Task brief :: Transcribe the listing below verbatim, omitting pictures.

Exercise data ::
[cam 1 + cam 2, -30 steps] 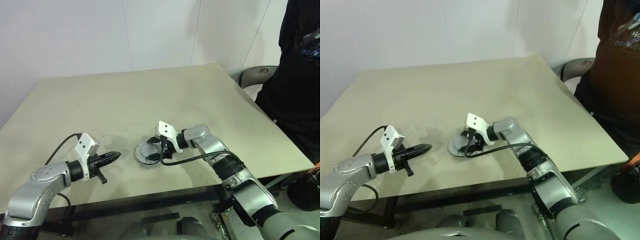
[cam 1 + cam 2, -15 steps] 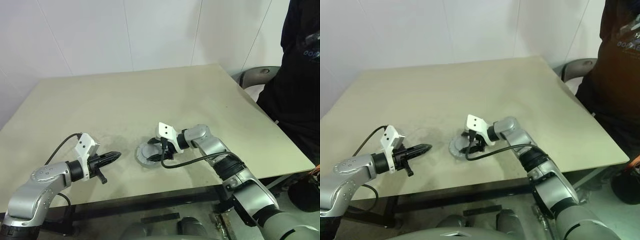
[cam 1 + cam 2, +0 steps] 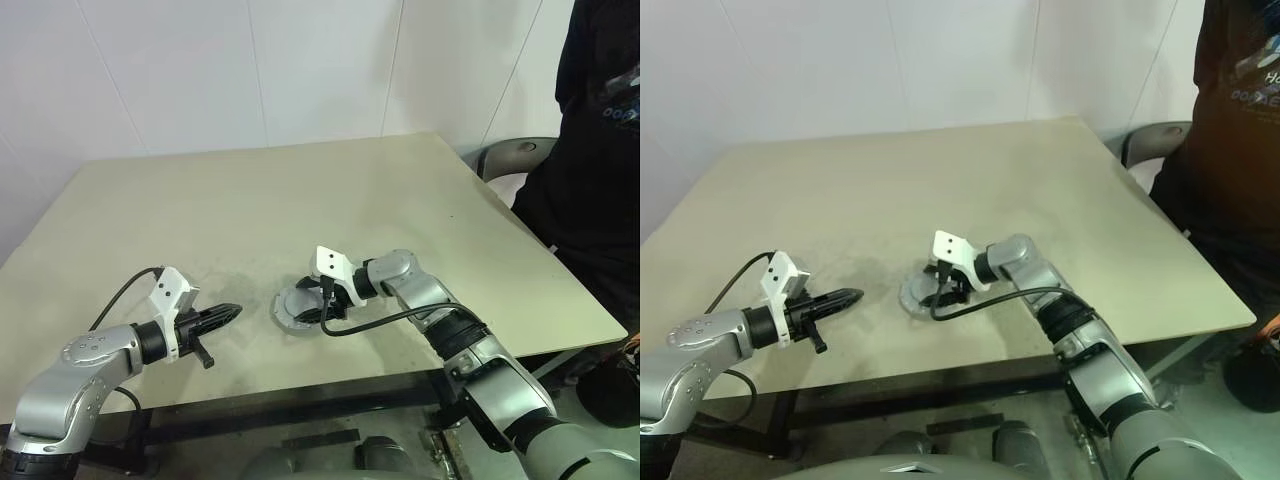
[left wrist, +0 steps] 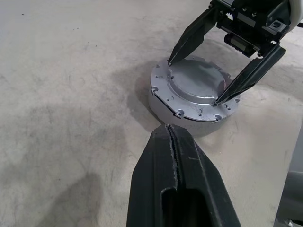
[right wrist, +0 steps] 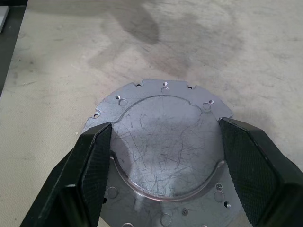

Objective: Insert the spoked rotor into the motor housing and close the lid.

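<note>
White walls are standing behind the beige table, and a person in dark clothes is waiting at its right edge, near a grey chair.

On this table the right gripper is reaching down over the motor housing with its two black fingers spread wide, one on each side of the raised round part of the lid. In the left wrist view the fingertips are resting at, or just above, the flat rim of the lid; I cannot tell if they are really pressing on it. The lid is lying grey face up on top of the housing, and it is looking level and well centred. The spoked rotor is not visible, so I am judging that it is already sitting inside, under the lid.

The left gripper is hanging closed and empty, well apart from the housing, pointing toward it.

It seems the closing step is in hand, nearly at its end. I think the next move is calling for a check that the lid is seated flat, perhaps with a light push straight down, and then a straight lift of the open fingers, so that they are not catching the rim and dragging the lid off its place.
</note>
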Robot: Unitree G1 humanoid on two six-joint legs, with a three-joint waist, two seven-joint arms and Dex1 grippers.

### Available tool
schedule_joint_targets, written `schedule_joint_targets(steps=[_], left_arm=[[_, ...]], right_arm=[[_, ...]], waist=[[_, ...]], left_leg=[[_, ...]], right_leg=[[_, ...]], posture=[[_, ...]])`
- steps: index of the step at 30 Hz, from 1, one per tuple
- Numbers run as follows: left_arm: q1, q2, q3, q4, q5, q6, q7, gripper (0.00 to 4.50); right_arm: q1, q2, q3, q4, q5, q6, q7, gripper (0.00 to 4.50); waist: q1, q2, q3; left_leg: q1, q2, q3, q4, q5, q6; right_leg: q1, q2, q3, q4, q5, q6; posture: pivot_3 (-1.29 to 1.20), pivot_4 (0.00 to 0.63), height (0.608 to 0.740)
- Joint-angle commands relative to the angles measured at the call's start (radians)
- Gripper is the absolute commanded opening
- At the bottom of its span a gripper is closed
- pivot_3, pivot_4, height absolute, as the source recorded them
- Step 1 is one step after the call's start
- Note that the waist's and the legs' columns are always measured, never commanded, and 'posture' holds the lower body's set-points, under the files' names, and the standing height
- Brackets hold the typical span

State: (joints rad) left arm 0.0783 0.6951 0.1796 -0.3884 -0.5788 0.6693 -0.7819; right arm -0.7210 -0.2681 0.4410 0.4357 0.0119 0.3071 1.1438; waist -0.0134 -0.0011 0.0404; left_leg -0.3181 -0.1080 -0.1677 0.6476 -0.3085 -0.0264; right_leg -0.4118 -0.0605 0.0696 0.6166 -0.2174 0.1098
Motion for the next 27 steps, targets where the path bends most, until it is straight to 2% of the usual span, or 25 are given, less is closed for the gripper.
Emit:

Exercise response ::
[cam 1 + cam 2, -30 steps] 
[cam 1 + cam 2, -15 steps] 
[cam 1 + cam 2, +0 steps] 
[left wrist, +0 steps] 
[right wrist, +0 steps] 

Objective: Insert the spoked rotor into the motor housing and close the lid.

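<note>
White walls are standing behind the beige table, and a person in dark clothes is waiting at its right edge, near a grey chair.

On this table the right gripper is reaching down over the motor housing with its two black fingers spread wide, one on each side of the raised round part of the lid. In the left wrist view the fingertips are resting at, or just above, the flat rim of the lid; I cannot tell if they are really pressing on it. The lid is lying grey face up on top of the housing, and it is looking level and well centred. The spoked rotor is not visible, so I am judging that it is already sitting inside, under the lid.

The left gripper is hanging closed and empty, well apart from the housing, pointing toward it.

It seems the closing step is in hand, nearly at its end. I think the next move is calling for a check that the lid is seated flat, perhaps with a light push straight down, and then a straight lift of the open fingers, so that they are not catching the rim and dragging the lid off its place.
</note>
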Robot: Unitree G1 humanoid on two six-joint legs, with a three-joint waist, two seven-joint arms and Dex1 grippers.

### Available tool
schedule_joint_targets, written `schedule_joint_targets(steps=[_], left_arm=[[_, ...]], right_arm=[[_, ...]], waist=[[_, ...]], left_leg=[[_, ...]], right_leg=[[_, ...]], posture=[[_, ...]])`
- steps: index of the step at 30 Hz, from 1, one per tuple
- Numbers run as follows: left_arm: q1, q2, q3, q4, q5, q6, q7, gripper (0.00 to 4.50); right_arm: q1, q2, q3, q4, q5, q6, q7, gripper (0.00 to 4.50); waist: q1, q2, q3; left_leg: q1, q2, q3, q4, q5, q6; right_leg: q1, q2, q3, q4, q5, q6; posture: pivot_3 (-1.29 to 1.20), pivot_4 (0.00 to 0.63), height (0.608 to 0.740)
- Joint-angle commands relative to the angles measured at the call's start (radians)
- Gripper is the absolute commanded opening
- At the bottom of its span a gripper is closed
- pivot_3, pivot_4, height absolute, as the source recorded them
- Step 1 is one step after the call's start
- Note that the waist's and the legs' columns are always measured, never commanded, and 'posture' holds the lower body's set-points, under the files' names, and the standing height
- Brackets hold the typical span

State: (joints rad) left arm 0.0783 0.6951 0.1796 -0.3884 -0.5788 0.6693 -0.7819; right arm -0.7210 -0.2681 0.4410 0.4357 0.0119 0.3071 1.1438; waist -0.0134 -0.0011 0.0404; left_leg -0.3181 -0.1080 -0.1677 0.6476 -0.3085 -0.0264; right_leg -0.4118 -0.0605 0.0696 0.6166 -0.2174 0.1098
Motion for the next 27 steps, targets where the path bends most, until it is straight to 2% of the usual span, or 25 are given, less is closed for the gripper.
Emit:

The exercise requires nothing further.